**Work item:**
Each line of the data should be given again exactly.
● ● ● ● ● ● ●
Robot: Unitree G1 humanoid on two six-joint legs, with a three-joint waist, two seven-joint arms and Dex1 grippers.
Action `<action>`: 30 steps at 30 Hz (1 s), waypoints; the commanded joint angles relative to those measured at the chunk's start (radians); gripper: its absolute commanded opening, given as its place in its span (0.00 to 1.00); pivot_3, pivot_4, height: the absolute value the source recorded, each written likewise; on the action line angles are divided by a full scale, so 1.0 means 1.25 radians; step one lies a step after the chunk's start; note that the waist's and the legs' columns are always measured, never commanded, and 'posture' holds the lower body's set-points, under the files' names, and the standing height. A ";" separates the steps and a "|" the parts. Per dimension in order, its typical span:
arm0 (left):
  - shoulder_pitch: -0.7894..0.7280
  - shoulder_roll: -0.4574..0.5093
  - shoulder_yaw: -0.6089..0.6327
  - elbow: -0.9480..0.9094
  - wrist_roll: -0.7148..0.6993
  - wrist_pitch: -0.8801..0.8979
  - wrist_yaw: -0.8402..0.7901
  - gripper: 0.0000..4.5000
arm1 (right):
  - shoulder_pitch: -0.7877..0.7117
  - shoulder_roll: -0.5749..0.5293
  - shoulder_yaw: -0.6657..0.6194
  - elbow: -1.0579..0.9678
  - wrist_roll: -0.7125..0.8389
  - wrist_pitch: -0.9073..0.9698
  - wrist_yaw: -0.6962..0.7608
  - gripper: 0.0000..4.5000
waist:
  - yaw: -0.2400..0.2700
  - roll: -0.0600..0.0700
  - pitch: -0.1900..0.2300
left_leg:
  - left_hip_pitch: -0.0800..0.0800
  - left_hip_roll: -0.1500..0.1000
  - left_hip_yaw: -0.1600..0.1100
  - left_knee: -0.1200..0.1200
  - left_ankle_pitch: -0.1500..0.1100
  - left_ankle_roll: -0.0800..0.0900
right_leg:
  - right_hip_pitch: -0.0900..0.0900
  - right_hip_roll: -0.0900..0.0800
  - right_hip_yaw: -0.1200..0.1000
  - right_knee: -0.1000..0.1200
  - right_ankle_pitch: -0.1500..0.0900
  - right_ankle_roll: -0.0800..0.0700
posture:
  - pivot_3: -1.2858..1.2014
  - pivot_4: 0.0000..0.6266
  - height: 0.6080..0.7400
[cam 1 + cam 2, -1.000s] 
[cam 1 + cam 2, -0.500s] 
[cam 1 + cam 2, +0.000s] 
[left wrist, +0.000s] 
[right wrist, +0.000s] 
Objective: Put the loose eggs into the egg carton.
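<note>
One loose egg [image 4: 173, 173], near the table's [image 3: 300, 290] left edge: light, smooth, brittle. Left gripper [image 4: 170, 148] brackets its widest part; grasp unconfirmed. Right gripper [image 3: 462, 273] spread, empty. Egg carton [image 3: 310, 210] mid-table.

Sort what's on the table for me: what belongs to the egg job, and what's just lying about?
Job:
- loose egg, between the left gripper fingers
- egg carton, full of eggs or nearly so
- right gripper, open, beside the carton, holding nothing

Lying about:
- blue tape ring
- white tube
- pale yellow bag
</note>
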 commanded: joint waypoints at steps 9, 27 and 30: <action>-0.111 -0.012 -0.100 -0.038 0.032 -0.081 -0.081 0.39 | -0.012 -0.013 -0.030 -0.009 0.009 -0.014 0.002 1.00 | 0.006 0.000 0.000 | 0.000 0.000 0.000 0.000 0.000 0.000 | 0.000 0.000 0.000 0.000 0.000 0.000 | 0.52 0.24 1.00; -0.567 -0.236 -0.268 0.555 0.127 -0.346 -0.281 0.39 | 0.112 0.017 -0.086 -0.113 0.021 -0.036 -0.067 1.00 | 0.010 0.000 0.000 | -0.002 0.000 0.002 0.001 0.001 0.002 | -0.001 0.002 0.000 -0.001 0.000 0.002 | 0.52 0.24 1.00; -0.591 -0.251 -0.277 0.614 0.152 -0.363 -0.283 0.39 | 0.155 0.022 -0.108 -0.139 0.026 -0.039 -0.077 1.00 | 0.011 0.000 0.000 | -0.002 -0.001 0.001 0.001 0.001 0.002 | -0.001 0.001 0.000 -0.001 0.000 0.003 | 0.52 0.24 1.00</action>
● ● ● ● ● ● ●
**Answer section:**
Robot: Unitree G1 humanoid on two six-joint legs, with a three-joint waist, two seven-joint arms and Dex1 grippers.
Action `<action>`: 30 steps at 30 Hz (1 s), waypoints; the commanded joint angles relative to those measured at the chunk's start (radians); gripper: its absolute commanded opening, given as its place in its span (0.00 to 1.00); pivot_3, pivot_4, height: the absolute value the source recorded, each written likewise; on the action line angles are divided by a full scale, so 1.0 means 1.25 radians; step one lies a step after the chunk's start; note that the waist's and the legs' columns are always measured, never commanded, and 'posture' holds the lower body's set-points, under the files' names, and the standing height. A ";" separates the steps and a "|" the parts. Per dimension in order, its typical span:
arm0 (left):
  - shoulder_pitch: -0.7894..0.7280
  - shoulder_roll: -0.4574..0.5093
  - shoulder_yaw: -0.6089..0.6327
  - elbow: -0.9480..0.9094
  - wrist_roll: -0.7148..0.6993
  - wrist_pitch: -0.8801..0.8979
  - wrist_yaw: -0.8402..0.7901
  - gripper: 0.0000..4.5000
arm1 (right):
  - shoulder_pitch: -0.7877..0.7117
  - shoulder_roll: -0.5749..0.5293
  - shoulder_yaw: -0.6657..0.6194
  - elbow: -1.0579..0.9678
  - wrist_roll: -0.7125..0.8389
  - wrist_pitch: -0.9073..0.9698
  - wrist_yaw: -0.6962..0.7608
  - gripper: 0.0000..4.5000
waist:
  - yaw: -0.2400..0.2700
  - roll: -0.0600..0.0700
  - pitch: -0.1900..0.2300
left_leg:
  - left_hip_pitch: -0.0800..0.0800
  - left_hip_roll: -0.1500..0.1000
  - left_hip_yaw: -0.1600..0.1100
  - left_knee: -0.1200..0.1200
  - left_ankle_pitch: -0.1500..0.1100
  - left_ankle_roll: -0.0800..0.0900
right_leg:
  - right_hip_pitch: -0.0900..0.0900
  - right_hip_roll: -0.0900..0.0800
  - right_hip_yaw: -0.1200..0.1000
  - right_knee: -0.1000..0.1200
  - right_ankle_pitch: -0.1500..0.0900
  - right_ankle_roll: -0.0800..0.0700
posture:
  - pivot_3: -1.2858..1.2014
  - pivot_4: 0.0000..0.6266
  - height: 0.6080..0.7400
[cam 1 + cam 2, -1.000s] 
[cam 1 + cam 2, -0.500s] 
[cam 1 + cam 2, +0.000s] 
[left wrist, +0.000s] 
[right wrist, +0.000s] 
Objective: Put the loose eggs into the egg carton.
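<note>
One loose egg [image 4: 173, 173], near the table's [image 3: 300, 290] left edge: light, smooth, brittle. Left gripper [image 4: 170, 148] brackets its widest part; grasp unconfirmed. Right gripper [image 3: 462, 273] spread, empty. Egg carton [image 3: 310, 210] mid-table.

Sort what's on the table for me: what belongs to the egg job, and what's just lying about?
Job:
- loose egg, between the left gripper fingers
- egg carton, full of eggs or nearly so
- right gripper, open, beside the carton, holding nothing

Lying about:
- blue tape ring
- white tube
- pale yellow bag
</note>
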 commanded: joint waypoints at steps 9, 27 and 30: <action>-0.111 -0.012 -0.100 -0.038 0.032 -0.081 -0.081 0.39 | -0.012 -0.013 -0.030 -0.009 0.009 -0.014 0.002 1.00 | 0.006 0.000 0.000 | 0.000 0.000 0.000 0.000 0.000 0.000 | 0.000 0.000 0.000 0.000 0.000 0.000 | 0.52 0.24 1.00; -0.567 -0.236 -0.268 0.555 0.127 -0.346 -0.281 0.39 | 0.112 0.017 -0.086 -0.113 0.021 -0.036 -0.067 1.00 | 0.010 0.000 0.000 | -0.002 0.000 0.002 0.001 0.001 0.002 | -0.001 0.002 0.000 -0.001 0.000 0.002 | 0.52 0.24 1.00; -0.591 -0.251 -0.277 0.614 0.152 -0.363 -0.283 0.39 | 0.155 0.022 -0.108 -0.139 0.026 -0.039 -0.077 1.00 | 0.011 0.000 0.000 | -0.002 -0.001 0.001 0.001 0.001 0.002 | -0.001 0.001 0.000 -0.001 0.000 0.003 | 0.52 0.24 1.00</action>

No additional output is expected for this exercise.